I'm impressed with the doctors here but it's just so painful to get an appointment/work with the auxiliary staff because of the whole LANGUAGE BARRIER issue. You know, the one where I speak a different language than they do? And neither of us are THAT good at the other person's language of choice? I've been terrified of making the appointment and then, even worse, going to it.

Why?

Because Bam Bam is on the border of being diagnosed with any number of conditions and this doctor wanted to doubt his previous diagnosis (you know, the ones that have revolutionized our lives for the better and worse over the last couple of years? Yeah, those ones). And although I trust our previous docs and his previous diagnosis, I know, have always known, that none of his tests have been 100% conclusive (because of a thousand different factors, I won't bore you. I'm sure you don't want the 90 minute medical history). And because he's not gaining weight, we're now headed for more. More tests. More specialists. More uncertainty.

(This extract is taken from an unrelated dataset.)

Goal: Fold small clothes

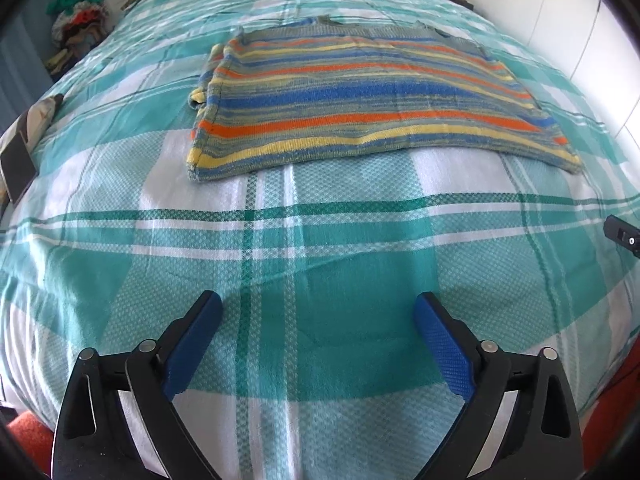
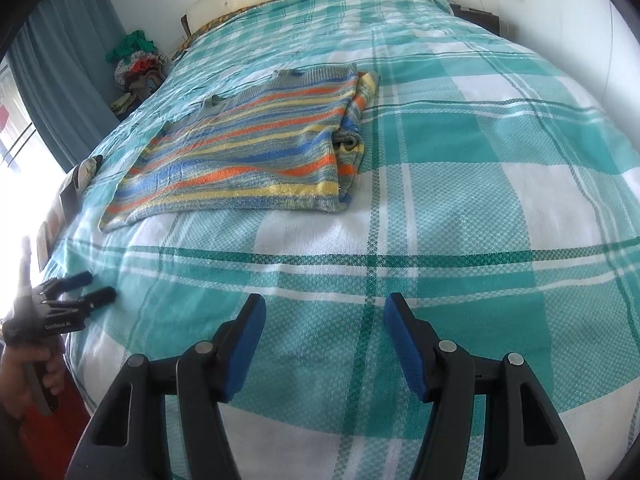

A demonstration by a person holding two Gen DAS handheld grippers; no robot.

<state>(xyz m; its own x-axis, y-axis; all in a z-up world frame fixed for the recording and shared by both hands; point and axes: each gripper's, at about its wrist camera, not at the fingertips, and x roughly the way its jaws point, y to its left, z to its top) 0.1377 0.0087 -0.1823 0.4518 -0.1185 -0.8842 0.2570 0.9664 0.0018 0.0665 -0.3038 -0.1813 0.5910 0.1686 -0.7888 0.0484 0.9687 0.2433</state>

Frankly, I didn't handle this process that well when we lived in a country where I could communicate with the staff. When I didn't have to pay for everything out of pocket first and then get it reimbursed at out-of-country rates later.


They took 10 vials of blood today. And a urine sample. They want a stool sample. I have to go back in a month. With a detailed description (with weights in METRIC) of his diet. She wants more allergy tests. And to rethink his diet. Potentially change his diet and test him again for Celiac. Somehow figure out if we need to cut out milk. I trust her enough to follow through with what she wants. But I feel like we're starting over. Again. Didn't we just go through this?

Of course I'll do anything to see if he will gain weight and look like a four-year-old instead of a really intelligent two-year-old. Of course I'll go to any expense to get him the best care. But sometimes my will doesn't match my desires. And my desires don't match my heart. And my heart is just. plain. confused.
posted by Reluctant Nomad at 3:09 PM - 10 comments
Tuesday, August 05, 2008
Mod Sofa Slipcover
Any ideas where to get a sofa slipcover that doesn't look like it belongs at your grandma's house?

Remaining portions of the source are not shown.